Eskimos Enjoy Family Visits And Team Bonding During Bye Week

Fullback Tanner Green has been spending a lot of time visiting family members during the Eskimos bye week.

First, there was a family barbecue to celebrate his younger brother graduating from high school. Then a visit with the in-laws and a pregnant sister-in-law who was a little more than 30 days away from her due date. And then another family dinner.

He also found time to get away to the mountains with his wife, Erika.

“We love going hiking whenever we can,” said Green, who hiked up the equivalent of 250 flights of stairs for his bye week workouts.

Cornerback Arjen Colquhoun went to Banff with girlfriend Kendra and his two American Bulldogs, Milly and Nina.

“We just randomly decided to go to get away, change up the scenery from Edmonton,” Colquhoun said, explaining that Kendra has been in Edmonton since training camp started May 19. “I usually bring my two American Bullies on hikes and bring them on the water when we go canoeing.”
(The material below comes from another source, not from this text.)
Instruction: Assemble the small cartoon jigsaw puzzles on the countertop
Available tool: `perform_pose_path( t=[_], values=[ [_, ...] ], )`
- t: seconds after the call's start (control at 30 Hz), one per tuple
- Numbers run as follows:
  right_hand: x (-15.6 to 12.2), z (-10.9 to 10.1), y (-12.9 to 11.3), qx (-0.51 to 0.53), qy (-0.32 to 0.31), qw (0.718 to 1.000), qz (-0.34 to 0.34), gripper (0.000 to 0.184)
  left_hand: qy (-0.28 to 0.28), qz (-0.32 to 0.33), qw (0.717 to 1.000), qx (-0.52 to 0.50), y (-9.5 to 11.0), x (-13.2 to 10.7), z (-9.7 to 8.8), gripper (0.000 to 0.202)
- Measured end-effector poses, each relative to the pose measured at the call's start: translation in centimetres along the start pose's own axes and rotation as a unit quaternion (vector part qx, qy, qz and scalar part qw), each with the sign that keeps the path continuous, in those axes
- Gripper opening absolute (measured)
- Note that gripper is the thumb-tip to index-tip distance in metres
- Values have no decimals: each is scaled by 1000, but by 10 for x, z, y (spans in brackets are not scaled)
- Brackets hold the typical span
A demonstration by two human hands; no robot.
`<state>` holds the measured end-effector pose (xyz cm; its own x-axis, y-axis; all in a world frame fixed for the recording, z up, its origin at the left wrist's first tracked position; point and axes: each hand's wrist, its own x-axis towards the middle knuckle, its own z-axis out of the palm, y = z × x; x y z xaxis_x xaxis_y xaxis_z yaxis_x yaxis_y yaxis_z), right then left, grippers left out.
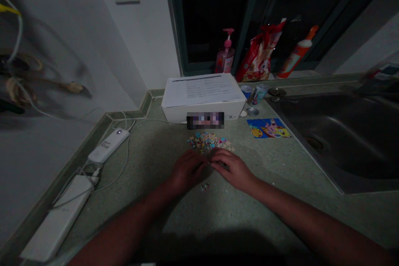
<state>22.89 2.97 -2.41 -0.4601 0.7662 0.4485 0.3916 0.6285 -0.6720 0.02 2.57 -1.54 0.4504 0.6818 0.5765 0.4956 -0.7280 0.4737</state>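
Note:
A pile of small colourful jigsaw pieces (pixel 208 140) lies on the green speckled countertop (pixel 237 212). My left hand (pixel 186 169) and my right hand (pixel 232 166) rest together at the near edge of the pile, fingertips meeting, fingers curled in a pinch over small pieces I cannot make out. A tiny cluster of joined pieces (pixel 205 187) lies just below the hands. A colourful cartoon picture card (pixel 268 128) lies flat to the right of the pile.
A white box (pixel 202 99) with a printed sheet on top stands behind the pile. A steel sink (pixel 339 137) is at the right. Power strips (pixel 107 145) and cables lie at the left. Cans, a pink pump bottle (pixel 225 56) and a red bag stand by the window.

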Motion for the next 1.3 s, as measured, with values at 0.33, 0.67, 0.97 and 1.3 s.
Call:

Some players took advantage of the time off to return to their off-season homes while others hung around Edmonton. Some even ventured back on the football field to help the young atom and peewee players at the Eskimos amateur football camp.
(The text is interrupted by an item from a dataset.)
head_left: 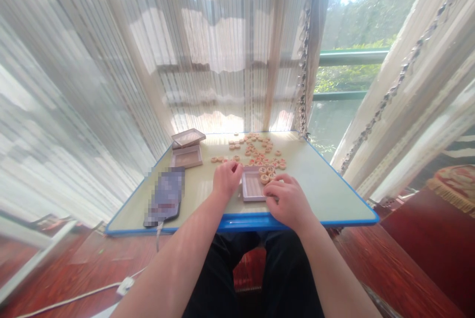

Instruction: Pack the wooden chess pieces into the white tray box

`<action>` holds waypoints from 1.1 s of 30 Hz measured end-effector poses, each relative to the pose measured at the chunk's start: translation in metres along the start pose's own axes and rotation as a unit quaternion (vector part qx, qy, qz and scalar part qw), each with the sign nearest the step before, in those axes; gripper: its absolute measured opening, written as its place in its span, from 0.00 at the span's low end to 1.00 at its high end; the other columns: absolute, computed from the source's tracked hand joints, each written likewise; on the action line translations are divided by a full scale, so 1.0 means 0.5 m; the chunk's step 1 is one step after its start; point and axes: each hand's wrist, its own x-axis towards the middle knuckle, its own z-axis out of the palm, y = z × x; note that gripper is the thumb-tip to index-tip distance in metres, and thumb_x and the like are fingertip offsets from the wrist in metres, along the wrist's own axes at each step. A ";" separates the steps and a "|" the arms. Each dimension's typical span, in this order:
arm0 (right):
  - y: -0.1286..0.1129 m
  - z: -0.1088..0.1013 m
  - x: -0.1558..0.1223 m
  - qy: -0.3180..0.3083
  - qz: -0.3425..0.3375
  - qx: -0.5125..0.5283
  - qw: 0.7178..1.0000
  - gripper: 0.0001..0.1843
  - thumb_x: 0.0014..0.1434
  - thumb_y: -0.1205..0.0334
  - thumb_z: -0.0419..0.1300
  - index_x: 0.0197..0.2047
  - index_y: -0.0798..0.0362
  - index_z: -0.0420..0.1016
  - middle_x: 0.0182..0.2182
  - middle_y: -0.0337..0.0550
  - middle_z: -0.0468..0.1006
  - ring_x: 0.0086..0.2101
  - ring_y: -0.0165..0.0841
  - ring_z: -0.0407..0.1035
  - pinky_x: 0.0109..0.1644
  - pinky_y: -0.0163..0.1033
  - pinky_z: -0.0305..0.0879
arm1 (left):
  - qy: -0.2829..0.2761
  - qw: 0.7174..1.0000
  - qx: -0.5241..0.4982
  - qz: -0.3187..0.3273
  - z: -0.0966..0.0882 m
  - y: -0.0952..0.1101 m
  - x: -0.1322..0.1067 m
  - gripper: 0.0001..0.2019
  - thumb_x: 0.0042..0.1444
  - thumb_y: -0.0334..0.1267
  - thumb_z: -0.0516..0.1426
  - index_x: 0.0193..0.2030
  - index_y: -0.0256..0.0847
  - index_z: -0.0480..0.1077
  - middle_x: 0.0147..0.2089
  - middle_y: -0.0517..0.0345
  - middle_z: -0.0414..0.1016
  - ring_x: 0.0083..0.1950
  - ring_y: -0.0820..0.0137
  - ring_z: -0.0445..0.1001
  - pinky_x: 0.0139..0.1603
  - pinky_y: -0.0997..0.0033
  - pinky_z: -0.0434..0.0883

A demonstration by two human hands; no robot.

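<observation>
A shallow pale box [253, 199] lies near the table's front edge. Inside it, several round Chinese chess pieces [264, 178] with dark characters are grouped toward the back right. My left hand [226, 178] is just left of the box, its fingers pinched together; whatever they may hold is hidden. My right hand [287, 198] bends over the box's right side, fingers curled close to the pieces inside. What its fingertips grip cannot be made out. Beyond the box, many loose chess pieces [260, 161] with red or dark marks are scattered over the table.
Two more shallow trays, a lower tray [190, 157] and a tilted upper one [188, 137], stand at the back left. A blurred-out dark device [166, 197] with a cable lies at the left of the blue-edged table [322, 184]. Curtains [215, 61] hang behind.
</observation>
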 end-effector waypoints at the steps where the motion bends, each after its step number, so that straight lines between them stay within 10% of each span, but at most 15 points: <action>1: -0.001 -0.001 0.000 0.002 0.004 -0.003 1.000 0.10 0.47 0.73 0.55 0.25 0.50 0.76 0.28 0.40 0.80 0.42 0.40 0.64 0.48 0.44 0.59 | -0.001 1.000 0.001 -0.001 0.000 0.001 0.000 0.14 0.54 0.40 0.51 0.23 0.40 0.72 0.23 0.57 0.72 0.28 0.71 0.66 0.31 0.72 0.57; 33: 0.000 -0.002 0.001 -0.003 0.002 0.027 1.000 0.12 0.46 0.75 0.54 0.26 0.50 0.74 0.30 0.39 0.79 0.39 0.39 0.63 0.47 0.45 0.61 | 0.006 0.999 -0.040 -0.014 0.003 -0.003 0.003 0.13 0.54 0.40 0.52 0.23 0.40 0.71 0.23 0.60 0.71 0.28 0.72 0.67 0.31 0.73 0.59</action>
A skeet shooting activity was planned for the team on Thursday to help celebrate the United States’ Independence Day on July 4 and also Canada’s birthday a few days earlier, according to Colquhoun.

While neither Green nor Colquhoun had previously fired shotguns at soaring clay pigeons, they had different feelings as they approached the outing. Green said it would likely be “an interesting experience” for him while Colquhoun was looking forward to it.

“I went to school in the States for four years, so I shot my fair share (at shooting ranges),” he said.

Eskimos Head Coach Jason Maas hosted a team barbecue for players and their families after the skeet shooting experience.

“He’s really trying to make it more of a team environment, a family environment,” Colquhoun said.

Both Green and Colquhoun have been enjoying the increase in Eskimos team-bonding exercises this season.

“We always talk about playing for each other,” Green said. “It’s much easier to play for each other when it really is your brother or some of your best friends on the team. You don’t get to create that kind of bond if you never do anything together outside of just practice.”

“It makes you really care about the guy next to you,” Colquhoun added. “That’s what it’s all about.”

He recalled quarterback Trevor Harris talking recently about when soldiers go to war “they’re not fighting for their country, they’re not fighting for their family, they’re fighting for the men next to them, the men that they trained with it.”

“It’s the same thing with football,” Colquhoun continued. “When we have all this team camaraderie, and we come together, we’re more like a family unit when you’re out there on the field, and it’s harder to let someone down. So you always want to go hard for someone. I feel like this team bonding really brings that out.”

Sometimes, the bonding can occur with something as simple as banning cellphones in the team’s meeting rooms.

“Just everyone talking to one another and getting to know each other more than just having your head in your phone before meetings and stuff,” said Colquhoun. “All that (stuff) makes a difference.”